Creditcoin ($CTC): A Decentralized RWA Credit Financial System

Beginner6/17/2024, 2:09:51 PM
This article offers an in-depth look at Creditcoin, a decentralized credit lending platform. It covers how the platform operates, its core and economic mechanisms, and details about the $CTC token. Additionally, it explains how blockchain technology is used to revolutionize traditional credit models and provides a platform for individuals without bank accounts to accumulate credit.

What is Creditcoin?

Creditcoin is an L1 infrastructure protocol co-founded by Gluwa and Aella, with investment from DWF Labs. It is a decentralized and interoperable marketplace for RWA (Real World Assets) credit lending and matching. It is built on the Parity Substrate framework and uses the NPoS (Nominated Proof of Stake) consensus mechanism. Creditcoin leverages the immutability of blockchain to create and record credit transaction events, assisting investors and fundraisers in verifying and assessing risks. Both individual and corporate investors and fundraisers can publish lending needs on the Creditcoin network platform.

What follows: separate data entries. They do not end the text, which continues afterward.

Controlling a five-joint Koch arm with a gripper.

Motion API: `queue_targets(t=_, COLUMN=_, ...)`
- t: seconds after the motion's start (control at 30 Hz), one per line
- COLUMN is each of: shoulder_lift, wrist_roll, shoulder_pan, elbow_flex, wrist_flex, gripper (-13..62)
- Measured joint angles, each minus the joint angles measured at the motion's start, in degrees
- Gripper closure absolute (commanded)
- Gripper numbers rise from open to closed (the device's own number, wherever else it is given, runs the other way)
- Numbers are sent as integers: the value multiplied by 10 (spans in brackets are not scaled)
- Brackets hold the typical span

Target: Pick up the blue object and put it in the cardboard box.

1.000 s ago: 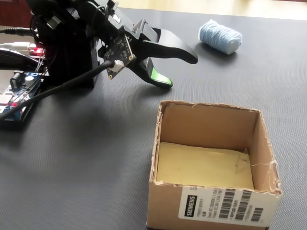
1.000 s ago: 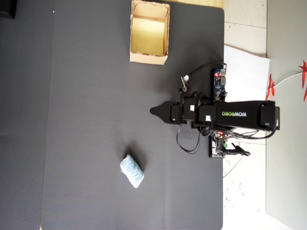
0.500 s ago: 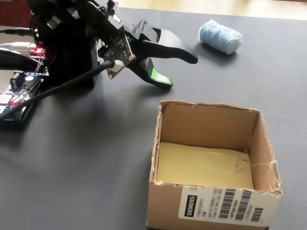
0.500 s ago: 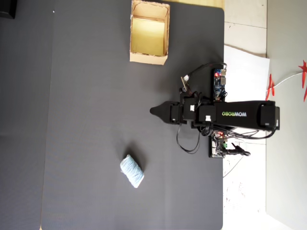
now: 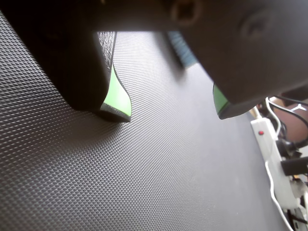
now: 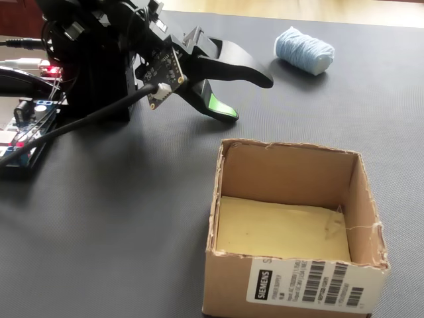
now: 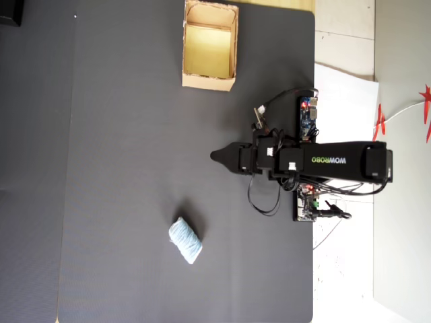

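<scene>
**Hand empty and apart, blue bundle and box both untouched**

Hand (image 6: pixel 248 96): black, green-lined tips. In the wrist view the two tips stand clearly apart with bare mat between them; one tip rests on or just above the mat, casting a close shadow, the other sits higher. Nothing between the jaws. In the fixed view the upper jaw reaches out long and curved, the lower one angles down with its green pad (image 6: pixel 220 106) showing. The gap looks moderate, not wide.

Blue object (image 6: pixel 303 50): pale blue ribbed roll, lying on its side on the dark mat (image 6: pixel 119 212), beyond the hand and well apart from it in the fixed view. In the overhead view the blue object (image 7: pixel 184 240) lies low in the picture, left of the arm's tip, free of any contact.

Cardboard box (image 6: pixel 368 199): open, flaps up, yellowish floor bare, white barcode label on its near wall in the fixed view. In the overhead view the cardboard box (image 7: pixel 209 82) sits near the top edge of the mat, well apart from the bundle, with the hand (image 7: pixel 215 156) roughly between them.

Arm (image 7: pixel 337 161): black, stretched level across the counter's right edge, with circuit boards (image 7: pixel 307 118) and cables beside its base. White power strip (image 5: pixel 274 159) at the wrist view's right edge.
</scene>
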Motion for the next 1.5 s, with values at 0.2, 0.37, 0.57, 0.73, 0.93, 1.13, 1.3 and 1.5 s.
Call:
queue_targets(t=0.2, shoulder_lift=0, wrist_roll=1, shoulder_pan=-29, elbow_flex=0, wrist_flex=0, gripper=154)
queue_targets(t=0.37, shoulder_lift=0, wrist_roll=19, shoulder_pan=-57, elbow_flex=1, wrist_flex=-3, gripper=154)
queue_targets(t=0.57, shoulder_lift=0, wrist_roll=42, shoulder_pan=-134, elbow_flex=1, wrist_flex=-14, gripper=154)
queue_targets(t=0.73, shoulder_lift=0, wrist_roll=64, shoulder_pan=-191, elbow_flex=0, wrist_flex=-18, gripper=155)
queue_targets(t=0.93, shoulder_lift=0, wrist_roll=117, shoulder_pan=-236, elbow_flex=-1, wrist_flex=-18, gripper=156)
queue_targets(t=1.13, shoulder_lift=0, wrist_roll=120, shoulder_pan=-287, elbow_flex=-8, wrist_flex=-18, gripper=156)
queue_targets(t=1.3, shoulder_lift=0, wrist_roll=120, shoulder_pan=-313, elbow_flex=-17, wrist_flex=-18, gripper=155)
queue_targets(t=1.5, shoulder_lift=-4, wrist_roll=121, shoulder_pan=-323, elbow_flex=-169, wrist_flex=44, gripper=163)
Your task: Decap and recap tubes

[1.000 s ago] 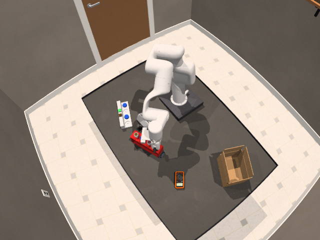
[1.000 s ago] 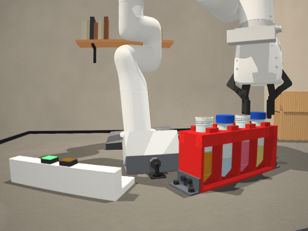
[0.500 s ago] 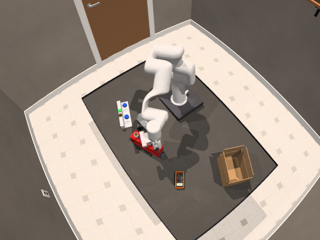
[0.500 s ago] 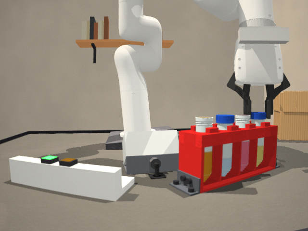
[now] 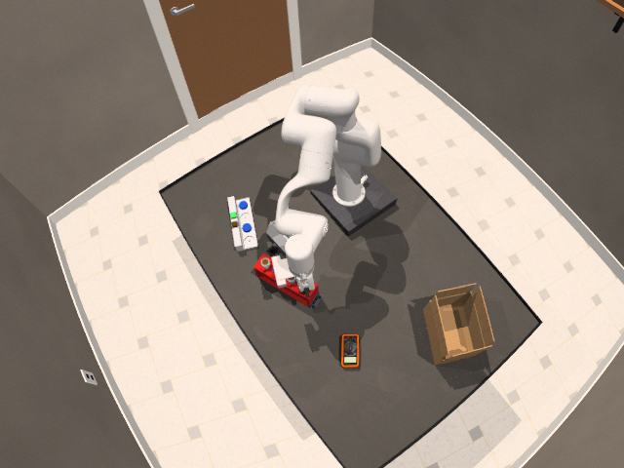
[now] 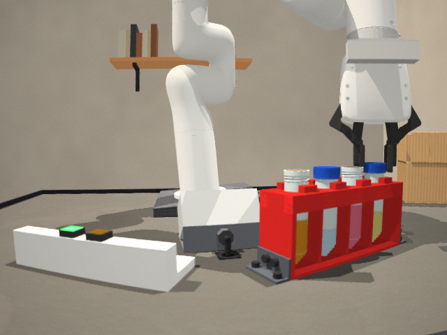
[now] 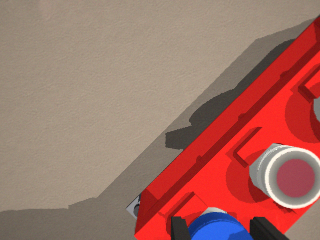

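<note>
Your end effector (image 6: 374, 158) is clamped on a blue cap (image 6: 374, 167) sitting on the tube at the far right end of the red decapping station (image 6: 335, 230) in the exterior view. One black finger (image 6: 358, 149) sits on each side of the cap, about half spread.

In the wrist view the cap (image 7: 215, 227) is cut off at the 6 o'clock edge, so you can't see how deep the grip goes. At 3 o'clock from it stands an uncapped tube (image 7: 289, 175) with pink liquid.

From the exterior you see two capped and two open tubes; the second capped one (image 6: 326, 172) is the second from the left.

The cap tray (image 5: 243, 223) in the top view holds two blue caps, at 10 o'clock of the station. Its green lamp (image 6: 71, 229) is lit. Nest numbers are unreadable, and the arm hides most of the station from the top.
</note>
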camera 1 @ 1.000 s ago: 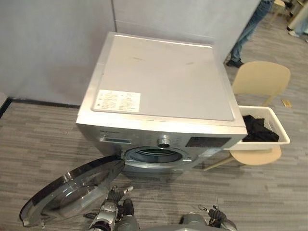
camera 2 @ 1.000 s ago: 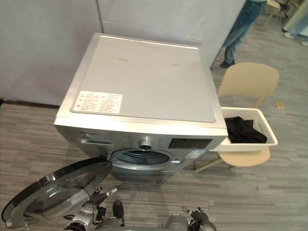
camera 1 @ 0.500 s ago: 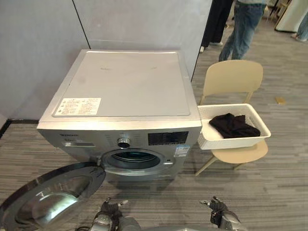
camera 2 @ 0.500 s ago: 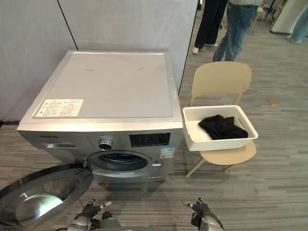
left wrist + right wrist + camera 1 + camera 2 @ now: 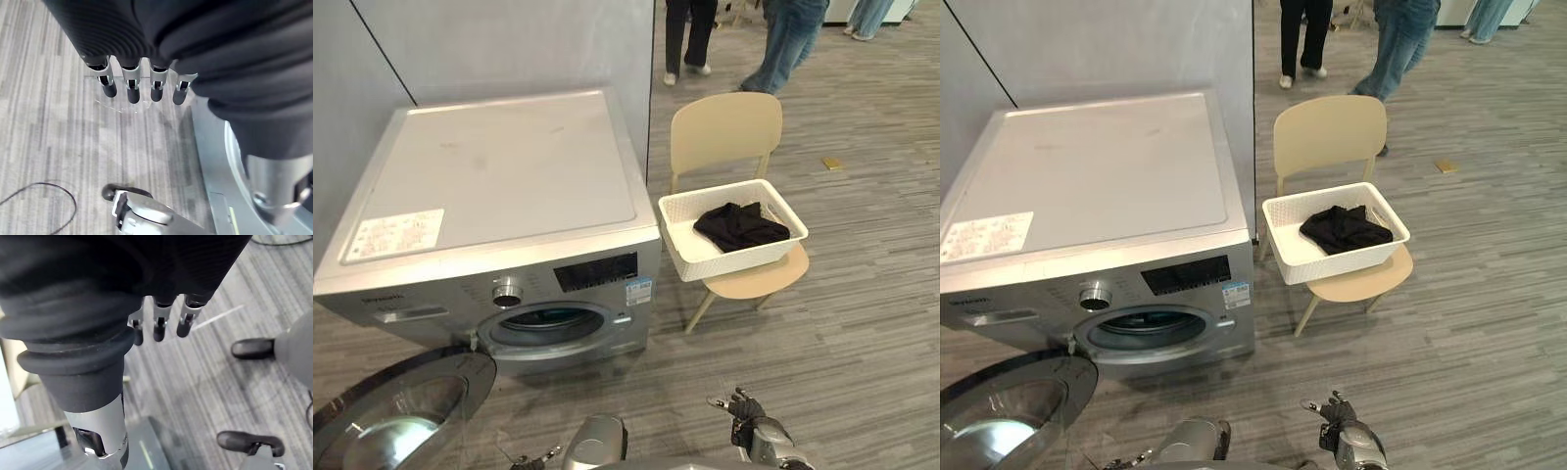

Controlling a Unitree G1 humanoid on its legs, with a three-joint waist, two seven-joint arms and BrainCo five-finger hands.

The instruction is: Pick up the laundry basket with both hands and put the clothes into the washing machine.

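White laundry basket (image 5: 732, 260) holding black clothes (image 5: 736, 225) sits on beige chair (image 5: 724, 132), just right of washing machine (image 5: 499, 166) — door (image 5: 396, 421) open. Left hand (image 5: 133, 90), right hand (image 5: 160, 327) — fingers straight, empty.

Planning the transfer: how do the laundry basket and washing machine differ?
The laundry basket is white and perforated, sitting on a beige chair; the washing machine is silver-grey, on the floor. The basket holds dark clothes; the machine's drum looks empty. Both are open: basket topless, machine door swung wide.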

The main reasons for establishing the Creditcoin credit investment blockchain are as follows:

  • Disintermediation: Directly connecting lending needs, allowing both parties to achieve better profits and making microloans feasible.
  • Decentralization and Public Ledger (Credit History): This allows for diverse credit scoring systems, helping investors find markets that suit them better.
  • Creating a Sustainable Cryptocurrency Ecosystem: Enabling basic financial services like storage, payment, and investment to operate healthily and autonomously.
  • Security: Allowing shared ledgers instead of centralized institutions managing personal information, thus reducing the risk of massive data leaks due to hacking.

In summary, the Creditcoin protocol aims to build a decentralized, secure, and efficient lending platform using blockchain technology. Through the platform, all transactions and credit histories are permanently recorded on the blockchain, which not only helps people who cannot open bank accounts locally accumulate credit but also allows the general public to build credit and evaluate investments through the Creditcoin platform.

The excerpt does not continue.